"Losses are part of combat," the Indian Air Force said — a terse line that underlines how quickly battlefield claims and counterclaims can change markets as well as reputations.
Chengdu Aircraft Corporation's sales boom: numbers that speak
Chengdu Aircraft Corporation (CAC), the AVIC unit that makes the J-10 family, reported 2025 revenue of about 75.4 billion yuan — roughly $11 billion — a 15.8 percent increase, with profit rising 6.5 percent to 3.4 billion yuan. Its first-quarter 2026 sales jumped nearly 80 percent, a rise described as close to doubling. Those figures arrived in the months after the May 2025 India–Pakistan aerial clashes and have been widely cited as evidence that battlefield perception translates quickly into procurement demand.

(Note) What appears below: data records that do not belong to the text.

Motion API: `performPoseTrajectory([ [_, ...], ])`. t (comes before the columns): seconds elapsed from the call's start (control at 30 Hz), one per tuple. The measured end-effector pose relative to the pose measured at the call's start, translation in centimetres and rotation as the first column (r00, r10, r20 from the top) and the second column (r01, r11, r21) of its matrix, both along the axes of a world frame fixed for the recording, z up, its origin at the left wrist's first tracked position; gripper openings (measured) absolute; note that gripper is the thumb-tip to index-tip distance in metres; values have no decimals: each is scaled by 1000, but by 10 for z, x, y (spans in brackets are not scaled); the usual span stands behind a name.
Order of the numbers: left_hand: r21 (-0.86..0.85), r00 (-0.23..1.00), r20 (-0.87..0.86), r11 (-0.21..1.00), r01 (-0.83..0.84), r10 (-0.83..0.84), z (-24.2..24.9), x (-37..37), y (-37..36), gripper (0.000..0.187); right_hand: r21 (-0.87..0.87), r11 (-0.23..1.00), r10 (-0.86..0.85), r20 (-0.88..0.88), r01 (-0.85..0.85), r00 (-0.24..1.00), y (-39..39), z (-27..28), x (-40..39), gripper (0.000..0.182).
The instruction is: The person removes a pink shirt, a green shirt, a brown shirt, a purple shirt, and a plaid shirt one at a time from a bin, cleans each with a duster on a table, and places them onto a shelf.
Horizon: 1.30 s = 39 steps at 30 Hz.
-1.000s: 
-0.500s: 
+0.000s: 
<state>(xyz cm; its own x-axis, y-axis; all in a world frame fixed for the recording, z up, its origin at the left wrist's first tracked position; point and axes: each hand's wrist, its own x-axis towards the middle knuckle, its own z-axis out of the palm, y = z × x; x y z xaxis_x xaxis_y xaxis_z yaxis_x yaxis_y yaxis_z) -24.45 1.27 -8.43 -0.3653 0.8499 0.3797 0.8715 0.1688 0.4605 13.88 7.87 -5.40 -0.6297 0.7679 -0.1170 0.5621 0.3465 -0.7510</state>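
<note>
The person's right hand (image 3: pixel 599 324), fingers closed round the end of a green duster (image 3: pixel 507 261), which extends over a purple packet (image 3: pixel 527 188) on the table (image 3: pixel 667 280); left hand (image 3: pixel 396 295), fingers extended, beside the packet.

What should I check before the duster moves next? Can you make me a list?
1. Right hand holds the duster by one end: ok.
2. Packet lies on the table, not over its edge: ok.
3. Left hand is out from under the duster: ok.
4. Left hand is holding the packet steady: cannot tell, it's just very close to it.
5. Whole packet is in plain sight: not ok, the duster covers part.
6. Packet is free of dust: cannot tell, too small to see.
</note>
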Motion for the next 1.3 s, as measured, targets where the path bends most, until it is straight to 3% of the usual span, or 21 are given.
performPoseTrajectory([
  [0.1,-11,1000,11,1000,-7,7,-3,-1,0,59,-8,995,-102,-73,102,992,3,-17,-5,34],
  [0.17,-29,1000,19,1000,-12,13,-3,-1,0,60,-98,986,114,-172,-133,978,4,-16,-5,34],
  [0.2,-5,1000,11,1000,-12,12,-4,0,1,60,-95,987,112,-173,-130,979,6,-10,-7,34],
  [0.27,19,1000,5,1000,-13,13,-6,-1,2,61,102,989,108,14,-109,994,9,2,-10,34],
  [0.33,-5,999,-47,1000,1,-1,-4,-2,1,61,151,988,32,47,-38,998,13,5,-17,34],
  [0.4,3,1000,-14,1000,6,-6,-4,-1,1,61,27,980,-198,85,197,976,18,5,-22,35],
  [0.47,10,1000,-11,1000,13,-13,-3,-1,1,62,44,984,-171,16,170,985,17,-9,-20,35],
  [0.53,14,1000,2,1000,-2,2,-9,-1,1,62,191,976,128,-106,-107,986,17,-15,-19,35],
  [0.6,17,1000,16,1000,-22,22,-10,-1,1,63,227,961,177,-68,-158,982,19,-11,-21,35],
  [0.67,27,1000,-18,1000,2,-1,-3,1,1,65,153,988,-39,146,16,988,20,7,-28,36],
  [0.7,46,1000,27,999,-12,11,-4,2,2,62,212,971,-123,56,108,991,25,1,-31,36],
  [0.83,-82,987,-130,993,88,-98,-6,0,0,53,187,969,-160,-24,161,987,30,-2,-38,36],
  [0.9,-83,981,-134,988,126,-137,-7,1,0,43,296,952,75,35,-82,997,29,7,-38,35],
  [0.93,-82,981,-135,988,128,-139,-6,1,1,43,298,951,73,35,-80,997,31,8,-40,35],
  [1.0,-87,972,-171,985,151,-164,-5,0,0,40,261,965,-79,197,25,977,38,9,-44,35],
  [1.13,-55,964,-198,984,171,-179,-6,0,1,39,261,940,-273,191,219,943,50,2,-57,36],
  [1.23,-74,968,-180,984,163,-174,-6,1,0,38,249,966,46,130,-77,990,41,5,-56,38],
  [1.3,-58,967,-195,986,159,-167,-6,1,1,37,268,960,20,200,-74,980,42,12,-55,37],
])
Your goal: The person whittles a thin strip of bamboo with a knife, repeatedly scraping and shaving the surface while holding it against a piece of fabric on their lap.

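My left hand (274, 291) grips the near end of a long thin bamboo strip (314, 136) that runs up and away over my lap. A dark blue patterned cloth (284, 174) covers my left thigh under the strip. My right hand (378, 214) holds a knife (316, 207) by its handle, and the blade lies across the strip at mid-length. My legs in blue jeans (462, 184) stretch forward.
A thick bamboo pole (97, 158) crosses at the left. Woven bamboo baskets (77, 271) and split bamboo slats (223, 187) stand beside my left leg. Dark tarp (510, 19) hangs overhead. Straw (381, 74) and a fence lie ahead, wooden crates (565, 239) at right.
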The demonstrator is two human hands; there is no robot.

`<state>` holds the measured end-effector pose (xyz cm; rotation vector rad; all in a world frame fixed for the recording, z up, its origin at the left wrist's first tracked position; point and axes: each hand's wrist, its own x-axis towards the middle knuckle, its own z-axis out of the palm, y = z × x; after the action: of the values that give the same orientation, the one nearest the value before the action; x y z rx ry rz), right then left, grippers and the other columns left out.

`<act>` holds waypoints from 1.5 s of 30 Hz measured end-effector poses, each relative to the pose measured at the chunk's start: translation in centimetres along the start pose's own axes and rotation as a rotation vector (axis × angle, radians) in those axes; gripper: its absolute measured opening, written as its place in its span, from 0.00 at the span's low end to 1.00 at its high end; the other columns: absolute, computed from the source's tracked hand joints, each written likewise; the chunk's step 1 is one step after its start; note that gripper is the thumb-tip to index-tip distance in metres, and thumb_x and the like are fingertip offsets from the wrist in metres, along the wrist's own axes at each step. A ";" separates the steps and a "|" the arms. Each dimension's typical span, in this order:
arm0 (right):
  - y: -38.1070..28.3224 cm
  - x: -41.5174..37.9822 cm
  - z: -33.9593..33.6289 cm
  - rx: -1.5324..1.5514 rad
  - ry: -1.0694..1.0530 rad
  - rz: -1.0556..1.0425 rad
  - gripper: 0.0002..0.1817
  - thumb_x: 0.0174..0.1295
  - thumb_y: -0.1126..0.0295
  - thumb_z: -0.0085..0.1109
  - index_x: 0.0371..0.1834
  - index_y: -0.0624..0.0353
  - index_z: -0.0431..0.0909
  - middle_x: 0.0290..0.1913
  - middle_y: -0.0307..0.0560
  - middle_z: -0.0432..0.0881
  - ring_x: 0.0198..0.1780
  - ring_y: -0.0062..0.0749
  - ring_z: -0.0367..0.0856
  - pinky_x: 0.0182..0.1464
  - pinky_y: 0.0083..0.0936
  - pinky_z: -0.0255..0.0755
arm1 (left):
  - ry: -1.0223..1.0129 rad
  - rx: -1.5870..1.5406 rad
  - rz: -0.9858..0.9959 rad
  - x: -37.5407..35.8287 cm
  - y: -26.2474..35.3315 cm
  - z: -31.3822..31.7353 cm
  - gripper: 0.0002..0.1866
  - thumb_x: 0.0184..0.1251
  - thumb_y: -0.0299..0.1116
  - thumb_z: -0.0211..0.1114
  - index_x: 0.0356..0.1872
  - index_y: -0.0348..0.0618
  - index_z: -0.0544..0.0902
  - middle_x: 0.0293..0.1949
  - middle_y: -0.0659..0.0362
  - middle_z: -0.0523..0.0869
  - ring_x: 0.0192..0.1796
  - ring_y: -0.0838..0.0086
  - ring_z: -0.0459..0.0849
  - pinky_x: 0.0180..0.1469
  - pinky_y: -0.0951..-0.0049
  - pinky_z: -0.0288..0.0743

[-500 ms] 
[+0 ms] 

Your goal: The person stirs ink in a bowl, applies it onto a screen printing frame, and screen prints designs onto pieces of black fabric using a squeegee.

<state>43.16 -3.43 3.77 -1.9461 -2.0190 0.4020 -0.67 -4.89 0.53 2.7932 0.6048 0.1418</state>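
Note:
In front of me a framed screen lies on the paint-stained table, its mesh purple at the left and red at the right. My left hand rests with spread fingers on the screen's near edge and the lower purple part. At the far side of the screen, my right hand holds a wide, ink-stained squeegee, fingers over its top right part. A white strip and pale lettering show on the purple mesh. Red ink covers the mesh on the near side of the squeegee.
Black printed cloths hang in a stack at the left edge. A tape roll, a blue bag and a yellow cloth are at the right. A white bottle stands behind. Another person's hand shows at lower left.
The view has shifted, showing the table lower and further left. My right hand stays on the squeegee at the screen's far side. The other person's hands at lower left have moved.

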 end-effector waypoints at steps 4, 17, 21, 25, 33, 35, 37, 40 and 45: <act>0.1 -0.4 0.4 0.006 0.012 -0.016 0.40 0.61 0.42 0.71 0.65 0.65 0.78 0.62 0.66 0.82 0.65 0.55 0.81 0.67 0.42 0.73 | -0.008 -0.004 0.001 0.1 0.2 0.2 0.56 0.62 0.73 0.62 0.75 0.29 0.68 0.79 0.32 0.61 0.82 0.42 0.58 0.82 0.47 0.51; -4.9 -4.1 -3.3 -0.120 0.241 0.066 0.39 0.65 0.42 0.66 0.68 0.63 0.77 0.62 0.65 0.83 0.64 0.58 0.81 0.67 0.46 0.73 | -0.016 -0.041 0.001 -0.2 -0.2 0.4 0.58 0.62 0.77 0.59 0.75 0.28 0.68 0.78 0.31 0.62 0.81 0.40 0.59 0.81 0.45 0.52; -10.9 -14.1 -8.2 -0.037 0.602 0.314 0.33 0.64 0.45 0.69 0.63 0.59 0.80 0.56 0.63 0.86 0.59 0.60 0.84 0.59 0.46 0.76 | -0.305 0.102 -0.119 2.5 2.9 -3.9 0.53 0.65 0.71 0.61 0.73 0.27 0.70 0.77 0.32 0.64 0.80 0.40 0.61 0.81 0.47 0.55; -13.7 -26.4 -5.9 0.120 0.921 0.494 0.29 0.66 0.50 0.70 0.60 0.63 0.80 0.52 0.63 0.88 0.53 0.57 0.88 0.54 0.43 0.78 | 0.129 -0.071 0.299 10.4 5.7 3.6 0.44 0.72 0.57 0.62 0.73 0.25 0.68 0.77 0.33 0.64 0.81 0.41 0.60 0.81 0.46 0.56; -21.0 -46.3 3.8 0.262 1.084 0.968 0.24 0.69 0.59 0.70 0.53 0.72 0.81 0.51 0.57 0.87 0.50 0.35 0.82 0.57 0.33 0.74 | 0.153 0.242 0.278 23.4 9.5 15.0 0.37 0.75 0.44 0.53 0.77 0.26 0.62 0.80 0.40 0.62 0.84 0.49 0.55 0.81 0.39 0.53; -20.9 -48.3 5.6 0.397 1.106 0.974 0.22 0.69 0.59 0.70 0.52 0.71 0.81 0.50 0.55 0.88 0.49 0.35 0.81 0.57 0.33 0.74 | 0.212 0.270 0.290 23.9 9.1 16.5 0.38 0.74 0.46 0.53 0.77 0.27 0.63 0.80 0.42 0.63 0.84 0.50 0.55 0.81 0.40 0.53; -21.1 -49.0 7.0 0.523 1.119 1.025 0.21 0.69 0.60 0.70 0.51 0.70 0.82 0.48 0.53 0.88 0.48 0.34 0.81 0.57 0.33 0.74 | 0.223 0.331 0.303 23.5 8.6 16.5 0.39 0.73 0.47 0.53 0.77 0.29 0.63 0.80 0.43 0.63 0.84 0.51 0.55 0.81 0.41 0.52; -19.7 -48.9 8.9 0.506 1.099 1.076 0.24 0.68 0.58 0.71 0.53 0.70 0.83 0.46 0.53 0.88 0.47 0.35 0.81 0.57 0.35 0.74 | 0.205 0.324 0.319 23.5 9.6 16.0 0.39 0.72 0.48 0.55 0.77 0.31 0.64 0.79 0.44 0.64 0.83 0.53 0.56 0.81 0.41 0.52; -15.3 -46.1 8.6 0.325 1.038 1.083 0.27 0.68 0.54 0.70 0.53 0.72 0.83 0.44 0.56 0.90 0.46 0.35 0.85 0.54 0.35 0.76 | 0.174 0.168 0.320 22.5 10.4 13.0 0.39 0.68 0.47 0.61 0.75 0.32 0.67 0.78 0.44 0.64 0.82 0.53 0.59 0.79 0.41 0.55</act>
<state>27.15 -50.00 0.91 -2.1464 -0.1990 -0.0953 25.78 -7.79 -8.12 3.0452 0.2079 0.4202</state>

The May 2025 aerial clashes: claims, contestation, and the PL-15
The J-10C gained outsized attention after Pakistan used the platform in combat during the May 2025 clashes and Pakistan claimed it shot down several Indian aircraft, including a French-made Rafale. Reuters reported that U.S. officials believed a Pakistani Chinese-made jet brought down at least two Indian military aircraft, while a Reuters analysis linked the downing of a Rafale to India’s misjudgment of the range of China’s PL-15 missile. India acknowledged aircraft losses without fully detailing them and said, through the Indian Air Force, that "losses are part of combat." India also publicly asserted that it had shot down Pakistani aircraft. The J-10C’s battlefield performance remains contested; the competing narratives make clear how much arms markets can move on perception before complete evidence arrives.
Pakistan as China’s most visible defense showcase
Pakistan inducted the J-10C in 2022, and its use in combat made the jet a visible, battlefield-tested example for potential buyers. SIPRI’s 2025 arms transfer data showed Pakistan became the world’s fifth-largest major arms importer for 2021–25, with imports up 66 percent; China supplied 80 percent of Pakistan’s arms imports during that period. The combination of Pakistan’s prominent role as a customer and the timing of the clashes elevated the J-10C from a lower-cost alternative to a platform with demonstrated combat credentials, at least in the eyes of many prospective buyers.
Indonesia’s evaluation and reported procurement decision
International interest followed swiftly. Reuters reported in June 2025 that Indonesia was evaluating the J-10 while weighing cost, compatibility and after-sales support. By October 2025, the Associated Press reported that Indonesia planned to acquire at least 42 J-10C fighters, with a reported budget of more than $9 billion. Those moves illustrate how a single conflict and its publicized outcomes can reshape deliberations in far-flung procurement offices.
What this means for procurement leaders, policymakers, and defense companies
- Procurement leaders: Buyers weighing new fighters will now factor battlefield perception alongside cost, interoperability and maintenance — the J-10C’s contested combat record has nonetheless given it the prized label of "combat-tested" in some procurement debates.
- Policymakers and regulators: The episode highlights a new layer of competition: Associated Press reporting says French intelligence believes China tried to undermine Rafale sales after the clash, and Reuters reported similar allegations from the U.S.-China Economic and Security Review Commission; China rejected those claims. That dynamic blurs military competition with information operations that regulators and diplomats must track.
- Defense companies: Dassault continues to promote the Rafale as a high-end multirole fighter, and in 2025 India signed an agreement with France to purchase 26 Rafale‑Marine aircraft, which Dassault confirmed will join the 36 Rafales already operated by the Indian Air Force. At the same time, CAC’s reported revenue and sales spike shows how combat exposure can directly boost a manufacturer’s commercial fortunes.
The sudden surge in demand for Chinese fighters after the May 2025 clashes is a reminder that in defense procurement, perception can be as powerful as proof. As the reporting notes, it is impossible to prove that every new order flowed from Pakistan’s battlefield claims — yet the timing is hard to dismiss. Whether the J-10C’s newly acquired reputation endures will depend on further operational records, buyer experience with maintenance and integration, and how competing information campaigns shape purchase decisions.